5)       Pages 41 à 61 (Lab M) [Mes 182 à 238]: La nuit est tombée sur le fleuve: c’est le temps du silence et des créatures surnaturelles: les nymphes d’eau dansent leurs rondes. La nuit est illuminée d’un clair de lune «Mondschein». Le thème de la nuit et du clair de lune sont des images tout à fait romantiques (voir la sonate dite «au clair de lune» de Beethoven). Dans cette partie, les deux flûtes et les deux clarinettes reprennent le motif volubile du tout début afin de garder l’idée du mouvement du fleuve, alors que les cordes chantent un thème lent et très lyrique, ponctué par des traits de harpe. Page 51 [Mes 213] et suivantes, les cuivres se font entendre discrètement: c’est un écho à la scène de chasse précédente. Tout comme les flûtes et clarinettes avaient introduit le thème au début, elles font de même ici dans ce qu’on pourrait appeler la ré-exposition (bien qu’il ne s’agisse pas du tout d’une forme sonate).

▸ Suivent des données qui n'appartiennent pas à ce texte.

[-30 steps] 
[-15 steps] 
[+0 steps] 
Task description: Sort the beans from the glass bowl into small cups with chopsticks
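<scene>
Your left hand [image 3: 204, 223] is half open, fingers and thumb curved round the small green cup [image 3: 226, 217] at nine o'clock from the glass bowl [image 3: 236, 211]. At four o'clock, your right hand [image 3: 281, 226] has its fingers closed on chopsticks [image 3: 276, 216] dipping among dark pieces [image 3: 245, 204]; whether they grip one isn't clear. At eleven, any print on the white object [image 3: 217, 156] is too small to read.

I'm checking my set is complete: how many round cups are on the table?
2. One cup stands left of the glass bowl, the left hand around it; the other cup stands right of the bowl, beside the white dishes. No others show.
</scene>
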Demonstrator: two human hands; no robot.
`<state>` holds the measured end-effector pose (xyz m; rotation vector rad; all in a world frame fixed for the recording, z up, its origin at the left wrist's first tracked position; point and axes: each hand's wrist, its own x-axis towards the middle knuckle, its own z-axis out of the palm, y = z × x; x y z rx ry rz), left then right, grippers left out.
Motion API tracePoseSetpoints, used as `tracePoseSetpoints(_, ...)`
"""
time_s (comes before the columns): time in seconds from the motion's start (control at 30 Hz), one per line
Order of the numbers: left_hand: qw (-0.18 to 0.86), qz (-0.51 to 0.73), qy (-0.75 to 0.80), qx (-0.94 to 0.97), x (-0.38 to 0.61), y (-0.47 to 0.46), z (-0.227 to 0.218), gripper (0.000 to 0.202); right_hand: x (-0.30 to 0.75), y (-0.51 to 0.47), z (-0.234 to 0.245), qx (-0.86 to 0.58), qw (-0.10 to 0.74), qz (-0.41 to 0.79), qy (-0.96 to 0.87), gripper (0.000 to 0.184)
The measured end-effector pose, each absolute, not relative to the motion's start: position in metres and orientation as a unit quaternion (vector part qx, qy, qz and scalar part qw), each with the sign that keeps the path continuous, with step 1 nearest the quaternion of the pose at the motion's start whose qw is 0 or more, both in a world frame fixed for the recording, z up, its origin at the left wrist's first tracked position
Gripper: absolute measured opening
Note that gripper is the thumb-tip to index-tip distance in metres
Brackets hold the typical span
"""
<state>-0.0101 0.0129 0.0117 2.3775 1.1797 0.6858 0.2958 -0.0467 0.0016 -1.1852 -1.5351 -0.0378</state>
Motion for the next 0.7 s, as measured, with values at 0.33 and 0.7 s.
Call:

6)       Pages 61 à 70 (mi m) [Mes 239 à 270]: on retrouve le thème principal, écourté.

7)       Pages 70 à 86 (modulant) [Mes 271 à 332]: le fleuve traverse les cascades St Jean. Les chocs violents que subit le fleuve sont rendus par l’extrême densité orchestrale: fusées montantes des cordes, martèlement des cors, un pupitre de cuivres très présent, des dialogues rythmiques très denses jusqu’à leur apogée page 85 [Mes 323]. Après un calme soudain (page 86) [Mes 326 et ss], c’est la dernière partie:

8)       Pages 87 à la fin (mi M) [Mes 333 à fin]: Dans une grande unité rythmique l’orchestre entier (et non plus uniquement les violons comme avant) reprend le thème principal (en majeur cette fois) dans un mouvement brillant et glorieux, marquant l’arrivée du fleuve dans la capitale: Prague. Page 91 [Mes 359] on trouve le thème du VysehradLa forteresse», qui est le premier poème symphonique du cycle «Ma Patrie»), le fleuve passe en effet à côté de ce château aux abords de Prague. Enfin c’est le tutti final: homorythmie, insistance sur l’accord de mi majeur, nuance fff. Page 101 [Mes 404] le mouvement se calme: le fleuve se disperse, avant que les deux accords conclusifs n’achèvent définitivement la pièce.